● **WHAT NEEDS TO BE DONE**
Every line of the material below should be output exactly as written, with the images skipped.

● **INFORMATION SHOWN**
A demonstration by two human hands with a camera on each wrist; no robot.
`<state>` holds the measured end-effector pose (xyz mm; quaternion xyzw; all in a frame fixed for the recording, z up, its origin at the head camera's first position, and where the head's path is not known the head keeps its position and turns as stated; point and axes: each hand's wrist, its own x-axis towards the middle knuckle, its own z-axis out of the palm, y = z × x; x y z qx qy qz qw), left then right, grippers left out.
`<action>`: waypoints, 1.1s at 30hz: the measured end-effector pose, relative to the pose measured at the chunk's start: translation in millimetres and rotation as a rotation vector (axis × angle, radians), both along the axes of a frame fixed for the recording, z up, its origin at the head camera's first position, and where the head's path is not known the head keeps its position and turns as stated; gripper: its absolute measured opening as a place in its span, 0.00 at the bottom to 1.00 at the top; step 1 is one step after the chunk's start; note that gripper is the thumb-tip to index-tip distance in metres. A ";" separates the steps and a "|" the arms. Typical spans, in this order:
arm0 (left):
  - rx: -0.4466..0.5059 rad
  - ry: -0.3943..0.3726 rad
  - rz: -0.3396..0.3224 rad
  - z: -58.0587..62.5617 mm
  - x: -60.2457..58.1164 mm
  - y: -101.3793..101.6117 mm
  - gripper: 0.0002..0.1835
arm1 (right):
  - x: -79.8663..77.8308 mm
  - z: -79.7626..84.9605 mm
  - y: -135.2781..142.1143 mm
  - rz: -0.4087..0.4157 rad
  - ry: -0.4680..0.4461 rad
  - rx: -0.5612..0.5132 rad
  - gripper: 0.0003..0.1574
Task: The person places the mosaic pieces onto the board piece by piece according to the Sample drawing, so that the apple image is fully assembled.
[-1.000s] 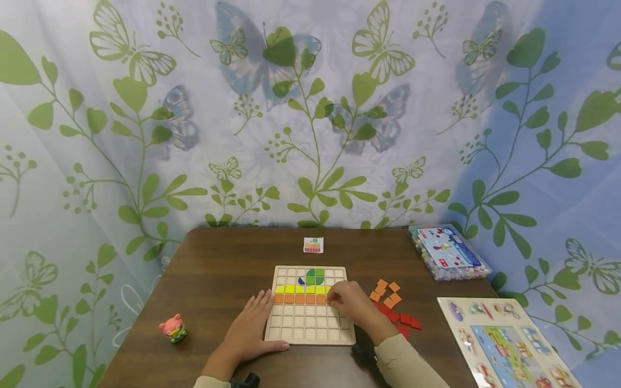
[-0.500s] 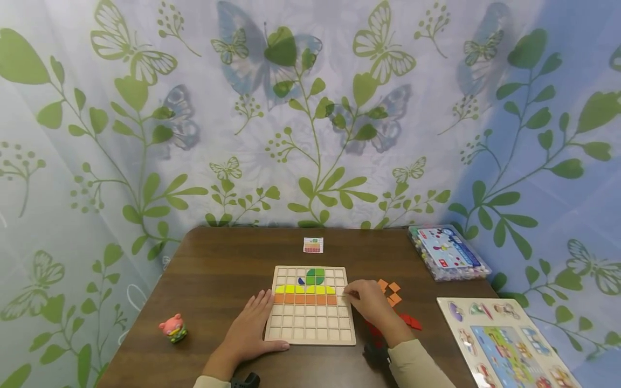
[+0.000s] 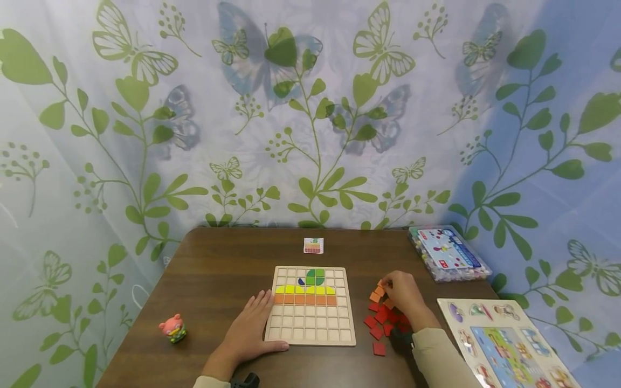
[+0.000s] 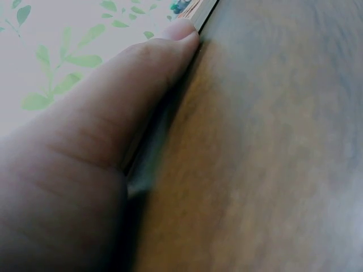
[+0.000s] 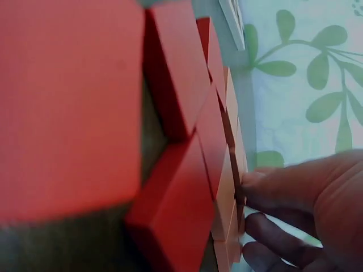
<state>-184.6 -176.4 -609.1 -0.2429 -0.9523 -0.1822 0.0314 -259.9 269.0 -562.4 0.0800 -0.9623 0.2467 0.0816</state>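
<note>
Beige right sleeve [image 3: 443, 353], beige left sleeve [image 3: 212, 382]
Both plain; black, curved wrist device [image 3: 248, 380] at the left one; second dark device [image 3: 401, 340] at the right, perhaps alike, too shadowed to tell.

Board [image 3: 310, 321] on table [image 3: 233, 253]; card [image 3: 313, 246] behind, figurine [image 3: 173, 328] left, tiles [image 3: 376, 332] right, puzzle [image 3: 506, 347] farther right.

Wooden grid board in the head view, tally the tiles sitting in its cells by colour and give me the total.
Orange tiles: 6
Yellow tiles: 6
Green tiles: 4
Blue tile: 1
Total in the wooden grid board: 17
</note>
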 end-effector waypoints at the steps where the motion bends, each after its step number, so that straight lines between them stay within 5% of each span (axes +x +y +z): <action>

● **TASK ANSWER**
A demonstration by two human hands with a camera on each wrist; no robot.
`<state>` holds the measured end-effector pose (xyz mm; quaternion xyzw; all in a frame fixed for the recording, z up, its origin at the head camera's first position, and where the head's path is not known the head keeps its position and turns as stated; point and axes: each hand's wrist, its own x-axis towards the middle knuckle, its own z-axis out of the palm, y = z × x; x y z qx qy qz qw), left then right, grippers left out.
`<action>`: waypoints, 1.1s at 30hz: the measured end-effector pose, relative to the pose measured at the chunk's start: translation in millimetres and rotation as a rotation vector (axis × angle, radians), both along the axes of a frame fixed for the recording, z up, its origin at the head camera's first position, and where the head's path is not known the head keeps its position and turns as stated; gripper: its absolute measured opening as a place in its span, 0.00 at the bottom to 1.00 at the top; step 1 is one step after the chunk's start; note that gripper is the thumb-tip to index-tip distance in metres. A ";" separates the steps and a "|" the arms. Typical spans, in this order:
arm0 (left):
  - rx: -0.4466..0.5059 rad
  - ry: -0.3943..0.3726 rad
  - rz: -0.3396..0.3224 rad
  - z: -58.0587..62.5617 mm
  - x: -60.2457..58.1164 mm
  - y: -101.3793..101.6117 mm
  - gripper: 0.0002..0.1835
arm1 (right):
  - x: -79.8663..77.8308 mm
  - z: -79.7626..84.9605 mm
  - y: -135.2781..142.1143 mm
  - rz: -0.4087..0.4157 rad
  - ry: -0.4680..0.4461 rad
  - rx: -0.5612..0.5132 rad
  - gripper: 0.0003..0.1574
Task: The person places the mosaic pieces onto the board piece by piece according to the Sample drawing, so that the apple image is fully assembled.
[-1.000s] 
[-0.500s] 
[+0.000s] 
[+0.000s] 
[+0.000s] 
<state>-184.6 -176.4 -609.1 -0.2429 -0.9523 -0.1822 0.0314 -259.9 269.0 -562.4 0.0800 -0.9623 0.2467 0.0816</state>
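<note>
Beige right sleeve [image 3: 443, 353], beige left sleeve [image 3: 212, 382]
Both plain; black, curved wrist device [image 3: 248, 380] at the left one; second dark device [image 3: 401, 340] at the right, perhaps alike, too shadowed to tell.

Board [image 3: 310, 321] on table [image 3: 233, 253]; card [image 3: 313, 246] behind, figurine [image 3: 173, 328] left, tiles [image 3: 376, 332] right, puzzle [image 3: 506, 347] farther right.

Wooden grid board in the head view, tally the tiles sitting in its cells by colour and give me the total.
Orange tiles: 6
Yellow tiles: 6
Green tiles: 4
Blue tile: 1
Total in the wooden grid board: 17
</note>
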 end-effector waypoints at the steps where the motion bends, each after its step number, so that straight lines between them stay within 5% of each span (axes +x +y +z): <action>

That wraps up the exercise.